The Commission stated that part of its purpose was to examine the pastoral effects of our ministry. "When you are responding to questions, I will be very concerned about the pastoral effects of what you do. In your responses, we will look at what effect it has on people and the Church’s ministry," Archbishop Maida stated (March 18, 1994 minutes, 12-13). Despite this claim, the Report fails to acknowledge that approximately 96% of more than 250 letters received by the Commission about the pastoral effects of our ministry were positive (M, 12, 5-7). It states only that "some of the testimony by writers judged their presentations faithful to the teaching of the Church" (R, 3, 5).

The Report does not mention Bishop John Snyder’s personal testimony at the hearing about the positive effect of our workshop in his diocese "both in terms of the doctrinal content, but especially in terms of their sensitivity and awareness of the pastoral needs of gays and lesbians" (M, 34, 28-29).

We believe that the Commission was unduly influenced by a few negative letters. One solicited negative critique was made part of the official record while positive critiques, even the supportive letters from at least 15 bishops, were not made part of the official acts of the inquiry.

Archbishop Maida solicited testimony from a priest who attended our workshop in Detroit on October 20, 1993. The testimony was generally unfavorable to our presentations. In the hearing, we indicated that the testimonies of a Detroit bishop and another priest official of the Archdiocese who attended the same workshop might also be solicited (M, 92, 42-45; M, 95, 27-29). From conversations with them, we know that their testimony was favorable. But the Commission did not solicit their views.

In order to correct this unbalanced approach, we attach herewith the letters of five bishops who attended our programs and who testify that these programs are faithful to the teaching of the Church. We also attach letters from 15 bishops who wrote to the Commission on our behalf. These letters are included so that they will become part of the official acts of the Commission.

Furthermore, we request that the other 250+ letters which were sent to the Commission be included in the official record.

b. Penchant for Unfavorable Conclusions

The report is permeated by an unwillingness to grant us any benefit of the doubt in those cases where more than one interpretation of a particular thought is possible, despite our stating what we meant. In difficult aspects of our writing, the Commission chooses the interpretation most unfavorable to us.

For example, the Report cites some passages in Building Bridges which seem critical of the hierarchy and could suggest a change in Church teaching (R, 5, 6). The Commission rightly observes that it is not clear whether we are speaking for lesbian and gay persons or whether we are speaking for ourselves. Although the Commission recognizes this lack of clarity, the Report does not conclude that this warrants further clarification concerning whose voices are represented. Rather, it unfavorably concludes that we are speaking for ourselves.

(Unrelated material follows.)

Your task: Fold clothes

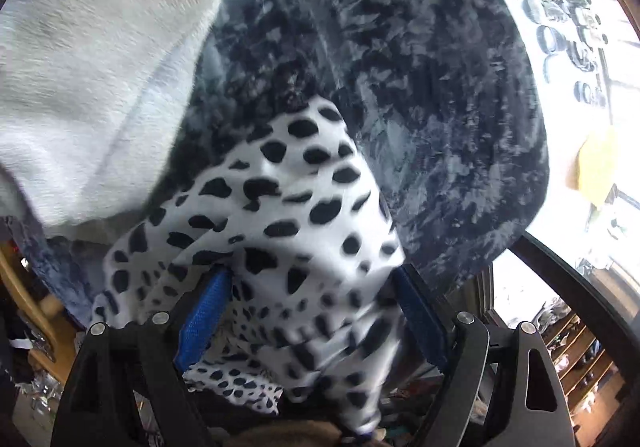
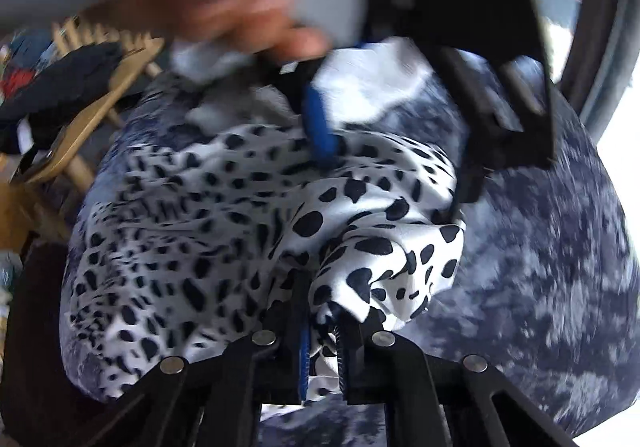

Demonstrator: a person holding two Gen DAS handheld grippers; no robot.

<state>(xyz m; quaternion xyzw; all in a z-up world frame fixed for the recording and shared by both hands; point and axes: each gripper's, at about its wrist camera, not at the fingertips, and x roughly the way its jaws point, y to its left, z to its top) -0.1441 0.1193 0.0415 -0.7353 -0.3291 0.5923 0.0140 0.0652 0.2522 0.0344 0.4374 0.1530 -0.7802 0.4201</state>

3. Unwarranted Conclusions

a. Change in Church Teaching

The Report refers to a discussion at the July 26 meeting about stable, committed same-sex relationships that involve genital activity and cites a statement by Sister Gramick that she wants to see the Church open to any development. We previously affirmed an "openness to development" in our written response to Question 8. We stated that "we do not teach that the Church ought to change its teaching on homosexuality and homogenital acts." We continued by saying that "the Church ought to remain open to new data." With the U.S. Bishops, we acknowledged that the discovery of moral truth is an ongoing process. The U.S. Bishops state,

"…data from the physical sciences, information from the social sciences, and the insights of human reason can all contribute to one’s discovering moral truth" (Human Sexuality, 1990, p. 23).

We note here that Archbishop Maida told us at the hearing, "There is no grave reason or rationale to question the responses you have made to our questions" (M, 36, 27-28).

The Report concedes the legitimacy of some speculation about possible changes in Church teaching "in rather narrow academic circles," but implies that we have "engage(d) in such speculation as part of a pastoral presentation to audiences" (R, 9, 3). Such an implication is unwarranted. In fact, it is contradicted by Sister Gramick’s statement, "That’s not what we teach" (M, 85, 29) and Father Nugent’s statement, "I tell people that if you’re expecting the Church to change its teaching, you’re going to be waiting a long time – if ever. I say, ‘That’s not our goal. That’s not what we’re here to discuss today" (M, 86, 26-28).

b. Sympathetic Presentation of Church Teaching

The Report claims that we do not present Church teaching in a sympathetic way (R, 6, 1) and documents this accusation by quoting from Building Bridges a critical assessment of the 1986 Vatican letter. No credence is given to our explanation of this controverted passage There is no mention that some of the harsh criticisms of the Vatican letter are voiced by many other Catholics, including some prelates, as documented in our response at the hearing (M, 53, 15-27). There is no acknowledgement of other passages in Building Bridges (e.g., pp. 137-143) which give a more positive and sympathetic account of the Church’s teaching.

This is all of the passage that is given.